Name WAN port Protocol
matrix-rtc-ice-tcp 7881 TCP
matrix-rtc-ice-udp-mux 7882 UDP
matrix-rtc-turn-udp 3479 UDP
matrix-rtc-turn-tcp 5350 TCP
matrix-rtc-turn-relay 30000-30020 UDP

These bypass the edge LXC (CT 107) and its CrowdSec coverage. Real-time WebRTC media needs a direct UDP-friendly path to the LiveKit SFU — reverse-proxying it through Caddy isn't a working option (Caddy is TCP/HTTP oriented; reverse-proxying UDP-mux + relay ranges isn't viable). The forwards are how spantaleev's reference deployment is documented and how every comparable LiveKit-on-self-hosted-Matrix setup looks.

Impact assessment. Bounded by LiveKit's signed-JWT auth — every WebRTC connection requires a valid JWT minted by our lk-jwt-service, which in turn authenticates the requesting Matrix user via Tuwunel's normal auth path. A scanner finding these ports gets connection refused without valid JWT at the WebRTC handshake. No data exposed, no anonymous access.
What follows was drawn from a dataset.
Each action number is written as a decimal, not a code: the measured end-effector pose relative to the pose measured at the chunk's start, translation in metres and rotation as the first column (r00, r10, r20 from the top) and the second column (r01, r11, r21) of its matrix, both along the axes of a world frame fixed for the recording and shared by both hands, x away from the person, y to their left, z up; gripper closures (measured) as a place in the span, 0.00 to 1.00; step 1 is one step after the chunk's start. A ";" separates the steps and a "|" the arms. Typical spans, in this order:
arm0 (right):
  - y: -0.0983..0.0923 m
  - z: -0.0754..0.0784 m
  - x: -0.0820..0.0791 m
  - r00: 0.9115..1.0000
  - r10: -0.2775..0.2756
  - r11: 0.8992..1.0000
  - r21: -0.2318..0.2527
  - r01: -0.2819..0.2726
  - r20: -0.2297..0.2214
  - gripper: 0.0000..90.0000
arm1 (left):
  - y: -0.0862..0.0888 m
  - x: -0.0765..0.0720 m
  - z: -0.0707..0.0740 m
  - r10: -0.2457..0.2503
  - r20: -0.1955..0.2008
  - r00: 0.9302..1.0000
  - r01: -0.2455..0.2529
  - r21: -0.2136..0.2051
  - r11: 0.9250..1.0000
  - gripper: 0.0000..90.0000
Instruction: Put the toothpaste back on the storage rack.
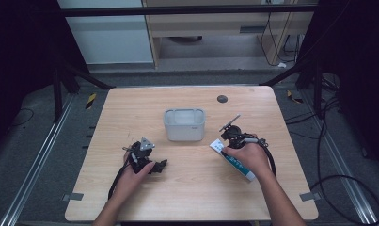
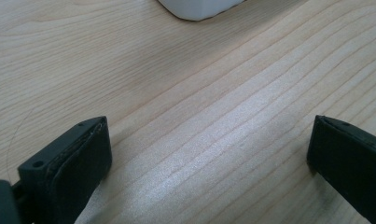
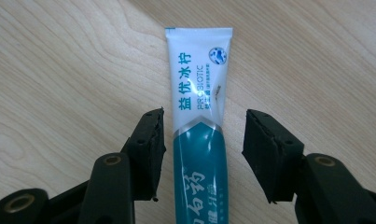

The bypass means: scanning / volumetric UDP traffic against those ports hits VM 111 directly rather than CT 107. UDM firewall (the only layer in front) doesn't have CrowdSec's reputation feed. Realistic worst case is bandwidth/CPU consumption on VM 111 from junk traffic on the WAN ports.

Mitigations available if needed later.

  • Drop the UDP relay range (30000-30020) and force all media through TURN-TLS on 5350. Costs ~30-100ms latency per call but eliminates 21 UDP-exposed ports.
  • External TURN service (Twilio, etc.) — moves the WAN exposure off the home network at the cost of a third-party dependency and ~$5/mo.
  • Coturn on a VPS — same trade-off as external TURN but self-hosted relay.

None of these are needed at our current scale (closed-membership, small-group calls).

Date accepted. 2026-05-22 (Phase 6E.4 close).

Review trigger.

  • Sustained junk traffic volume on the RTC ports (visible in UDM logs or VM 111 metrics).
  • A LiveKit CVE that bypasses JWT auth.
  • A Matrix specification change that makes TURN-TLS-only deployments viable for Element Call (would let us drop the wide UDP exposure).